Congress Slams Centre Over ‘Nationwide’ Air Pollution Crisis and Inadequate Policy Response

File Photo: IANS


The Congress launched a blistering offensive against the Modi government on Sunday, characterising India’s deteriorating air quality as a “nationwide, structural crisis” rather than a mere seasonal or regional inconvenience. Citing a damning new analysis by the Centre for Research on Energy and Clean Air (CREA), Congress General Secretary Jairam Ramesh accused the Union government of presiding over an “exceedingly ineffective and inadequate” policy framework that fails to protect millions of citizens.

The CREA report, which utilised satellite data from 2019 to 2024, revealed that nearly 44 per cent of Indian cities—1,787 out of 4,041 statutory towns—suffer from chronic air pollution, with PM2.5 levels consistently breaching national safety standards.

Ramesh was particularly scathing regarding the government’s flagship National Clean Air Programme (NCAP), which he dismissed as a “misnomer” that has devolved into a “Notional Clean Air Programme.” He pointed out a massive gap in the scheme’s reach, noting that while over 1,700 cities are chronically polluted, the NCAP covers only 130 of them.

“In effect, the programme currently addresses just about 4 per cent of India’s chronically polluted cities,” Ramesh stated, further highlighting that even within this limited scope, 28 cities lack continuous ambient air quality monitoring stations. This critique comes against a backdrop of worsening public health indicators, as India’s permissible PM2.5 limits—currently 60 micrograms per cubic metre for 24 hours—remain significantly more relaxed than the World Health Organisation’s (WHO) strict guideline of 15 micrograms.

To address this systemic failure, the Congress has demanded that the government officially declare air pollution a public health emergency and undertake a comprehensive revamp of the Air (Prevention and Control of Pollution) Act, 1981. Ramesh argued that the current funding of approximately Rs 10,500 crore is “grossly inadequate” for the scale of the challenge. “Our cities need 10 to 20 times more funding. NCAP must be made at least a Rs 25,000-crore programme and expanded to cover the 1,000 most polluted towns in the country,” he asserted.

The party’s roadmap for reform includes adopting PM2.5 as the primary performance yardstick, providing the NCAP with legal backing, and mandating the installation of Flue Gas Desulphurisation systems in all coal-fired power plants by the end of 2026.

Beyond policy technicalities, the Congress accused the Modi government of a deliberate “cover-up” regarding the human cost of the crisis. Ramesh alleged that the government has repeatedly attempted to downplay the health impacts of pollution in Parliament, specifically citing instances in July 2024 and December 2025.

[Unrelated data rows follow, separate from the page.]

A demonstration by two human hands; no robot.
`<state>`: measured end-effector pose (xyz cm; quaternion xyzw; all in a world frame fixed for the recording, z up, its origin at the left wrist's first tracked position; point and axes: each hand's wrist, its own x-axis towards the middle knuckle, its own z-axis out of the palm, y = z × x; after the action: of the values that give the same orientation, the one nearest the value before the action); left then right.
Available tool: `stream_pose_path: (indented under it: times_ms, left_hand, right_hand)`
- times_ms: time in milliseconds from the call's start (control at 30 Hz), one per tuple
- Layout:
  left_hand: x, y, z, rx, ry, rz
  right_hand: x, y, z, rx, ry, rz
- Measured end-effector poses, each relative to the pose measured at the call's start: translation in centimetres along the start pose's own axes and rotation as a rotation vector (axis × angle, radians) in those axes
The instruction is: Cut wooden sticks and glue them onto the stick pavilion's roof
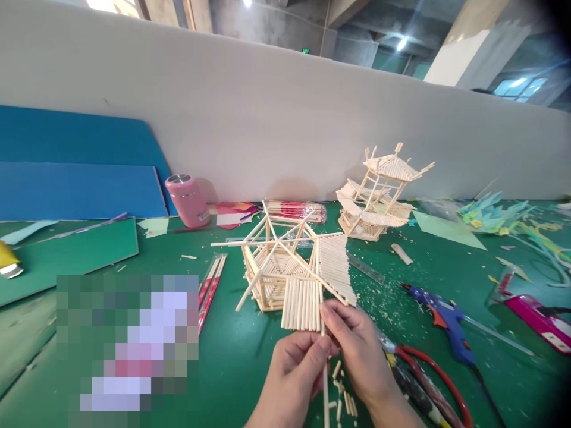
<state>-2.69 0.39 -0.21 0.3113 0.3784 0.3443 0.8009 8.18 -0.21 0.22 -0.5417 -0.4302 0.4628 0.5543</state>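
A thin wooden stick [325, 389] is pinched in my left hand [297, 371], its near end running down past the frame's bottom edge. My right hand [357, 345] closes its thumb and fingers on the same stick's upper part, right by the roof slats. In front of both hands stands a six-sided pavilion model [274, 267] built of wooden sticks. Two of its roof panels carry slats: the front panel [300, 304] and the right panel [335, 264]. Elsewhere on top, bare rafters spread from the centre.
A finished-looking stick pagoda [379, 196] stands behind right. To the right lie a blue glue gun [441, 318] and red-handled pliers [439, 380]. Cut stick pieces [343, 398] are scattered between my hands. A pink cup [187, 201] and packaged sticks [212, 291] are at left.
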Motion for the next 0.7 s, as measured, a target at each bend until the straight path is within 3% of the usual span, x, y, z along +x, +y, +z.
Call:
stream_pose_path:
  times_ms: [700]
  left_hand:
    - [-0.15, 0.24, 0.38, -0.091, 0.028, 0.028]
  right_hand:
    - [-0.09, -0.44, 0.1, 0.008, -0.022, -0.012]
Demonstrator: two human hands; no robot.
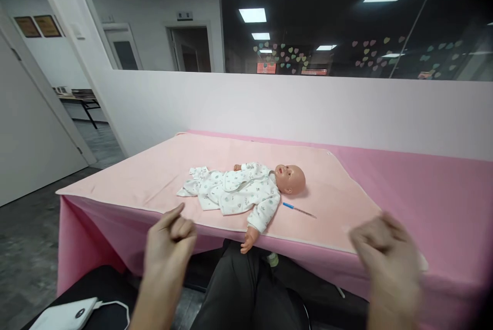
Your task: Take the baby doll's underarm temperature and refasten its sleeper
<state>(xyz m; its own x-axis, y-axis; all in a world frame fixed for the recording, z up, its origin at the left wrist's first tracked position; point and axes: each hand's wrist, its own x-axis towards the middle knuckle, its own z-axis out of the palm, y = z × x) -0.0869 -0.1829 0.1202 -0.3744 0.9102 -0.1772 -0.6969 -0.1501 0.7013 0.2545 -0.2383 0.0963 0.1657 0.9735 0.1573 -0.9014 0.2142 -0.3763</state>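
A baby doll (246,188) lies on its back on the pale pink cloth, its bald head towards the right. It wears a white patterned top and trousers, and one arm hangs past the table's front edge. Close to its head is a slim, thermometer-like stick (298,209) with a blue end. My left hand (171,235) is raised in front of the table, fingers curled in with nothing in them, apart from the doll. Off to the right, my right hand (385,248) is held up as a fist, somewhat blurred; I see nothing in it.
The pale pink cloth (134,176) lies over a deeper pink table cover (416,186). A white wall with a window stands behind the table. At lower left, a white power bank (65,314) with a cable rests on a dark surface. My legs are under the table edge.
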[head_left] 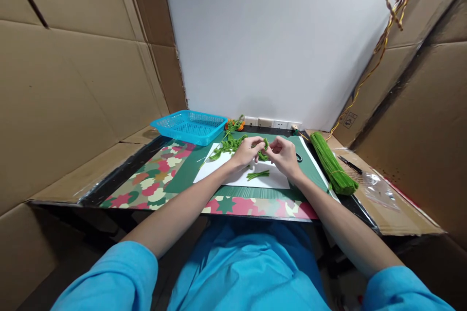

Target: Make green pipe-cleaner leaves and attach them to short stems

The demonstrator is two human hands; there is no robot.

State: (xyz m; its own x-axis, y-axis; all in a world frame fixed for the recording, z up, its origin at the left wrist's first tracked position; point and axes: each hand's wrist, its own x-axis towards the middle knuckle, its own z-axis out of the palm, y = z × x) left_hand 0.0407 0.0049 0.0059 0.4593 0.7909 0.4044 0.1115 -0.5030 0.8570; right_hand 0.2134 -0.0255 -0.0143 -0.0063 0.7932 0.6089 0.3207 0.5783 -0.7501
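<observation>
Head view: two hands pinch a fuzzy green stick.
Left hand (245, 152) and right hand (283, 154) fingers pinch the small bent green stick (266, 144) over white paper (219, 167); green stick bundle (332, 163) at 3 o'clock.

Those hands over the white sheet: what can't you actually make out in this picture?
Head view only:
- Green piece between the left hand and right hand: fingers cover most of it; shape unclear.
- Scissors: mostly hidden behind the right hand.
- Orange bits behind the blue basket: too small to identify.
- Clear bag: contents indistinct.
</observation>
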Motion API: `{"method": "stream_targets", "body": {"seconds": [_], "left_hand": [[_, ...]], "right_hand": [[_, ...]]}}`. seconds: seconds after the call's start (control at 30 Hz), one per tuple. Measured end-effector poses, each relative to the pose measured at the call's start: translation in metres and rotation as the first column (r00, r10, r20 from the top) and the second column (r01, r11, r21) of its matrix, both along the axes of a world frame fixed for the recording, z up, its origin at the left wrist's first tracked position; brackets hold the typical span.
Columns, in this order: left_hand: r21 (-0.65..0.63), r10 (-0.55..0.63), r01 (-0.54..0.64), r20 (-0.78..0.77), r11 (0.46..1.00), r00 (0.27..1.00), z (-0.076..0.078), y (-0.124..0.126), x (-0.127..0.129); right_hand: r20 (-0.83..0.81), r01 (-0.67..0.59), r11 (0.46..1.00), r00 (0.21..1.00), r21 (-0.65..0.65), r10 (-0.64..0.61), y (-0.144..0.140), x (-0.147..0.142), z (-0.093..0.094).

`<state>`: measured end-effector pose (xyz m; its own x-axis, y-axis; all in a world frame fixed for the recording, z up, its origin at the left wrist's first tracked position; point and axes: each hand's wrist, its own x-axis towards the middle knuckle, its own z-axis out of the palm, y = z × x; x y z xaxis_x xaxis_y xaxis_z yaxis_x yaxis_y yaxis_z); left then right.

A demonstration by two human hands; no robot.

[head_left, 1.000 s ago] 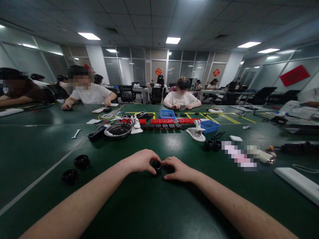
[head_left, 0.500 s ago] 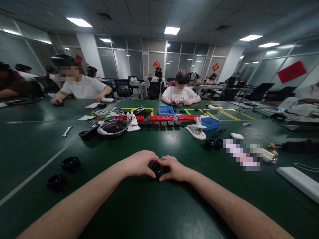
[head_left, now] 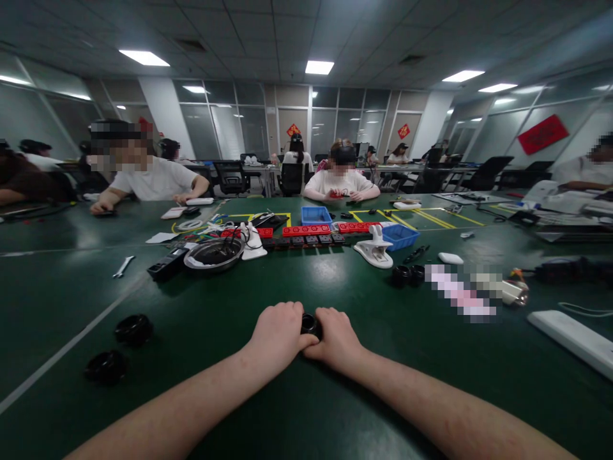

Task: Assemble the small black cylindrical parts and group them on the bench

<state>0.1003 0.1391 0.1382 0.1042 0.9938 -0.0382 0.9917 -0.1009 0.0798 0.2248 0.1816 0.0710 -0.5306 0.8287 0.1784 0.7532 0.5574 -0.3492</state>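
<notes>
Green work table in an open office, other people seated along the far side. Left hand and right hand meet at table centre, fingers curled, both closed around a small black round part held between them just above the surface; only its top shows. Two black rings lie well apart to the left. Farther back: metal bowl, white clamp, blue bin, row of red switch blocks. White bar at right edge.
</notes>
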Motion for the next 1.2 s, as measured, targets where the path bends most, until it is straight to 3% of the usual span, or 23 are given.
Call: {"method": "stream_targets", "body": {"seconds": [0.13, 0.3, 0.4, 0.63, 0.77, 1.0, 1.07, 1.2], "left_hand": [[0.035, -0.036, 0.034, 0.047, 0.999, 0.998, -0.005, 0.002, -0.005], [0.074, -0.125, 0.113, 0.186, 0.991, 0.975, -0.014, 0.006, -0.017], [0.054, -0.166, 0.157, 0.281, 0.986, 0.945, -0.014, 0.008, -0.021], [0.037, -0.355, 0.363, 0.325, 0.931, 0.877, -0.002, 0.012, -0.029], [0.024, -0.405, 0.424, 0.349, 0.906, 0.845, 0.001, 0.014, -0.033], [0.001, -0.398, 0.427, 0.363, 0.904, 0.842, 0.001, 0.014, -0.033], [0.000, -0.379, 0.405, 0.352, 0.915, 0.856, 0.000, 0.014, -0.031], [-0.005, -0.278, 0.294, 0.310, 0.956, 0.909, -0.006, 0.011, -0.025]], "right_hand": [[-0.005, -0.017, 1.000, 1.000, 0.024, 0.017, -0.002, 0.002, 0.004], [-0.187, -0.298, 0.952, 0.941, -0.063, 0.282, 0.015, 0.009, 0.002], [-0.227, -0.396, 0.905, 0.906, -0.155, 0.357, 0.026, 0.013, 0.001], [-0.281, -0.424, 0.881, 0.889, -0.209, 0.362, 0.030, 0.014, 0.001], [-0.260, -0.431, 0.874, 0.891, -0.222, 0.373, 0.031, 0.017, 0.004], [-0.265, -0.596, 0.754, 0.801, -0.276, 0.537, 0.037, 0.023, 0.019], [-0.261, -0.570, 0.768, 0.820, -0.292, 0.510, 0.038, 0.023, 0.018], [-0.199, -0.378, 0.884, 0.922, -0.275, 0.332, 0.032, 0.018, 0.009]]}}
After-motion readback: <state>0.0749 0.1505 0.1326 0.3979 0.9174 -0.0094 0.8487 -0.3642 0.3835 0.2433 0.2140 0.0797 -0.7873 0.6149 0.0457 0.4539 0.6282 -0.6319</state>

“The government is not blind to the truth; it is only attempting to cover up the scale of its incompetence and negligence,” Ramesh alleged. As multiple studies continue to link prolonged exposure to fine particulate matter with severe cardiovascular and respiratory conditions, the Congress maintained that only a large-scale overhaul of environmental laws and a rollback of “anti-people” amendments can address what has become one of India’s most pressing existential threats.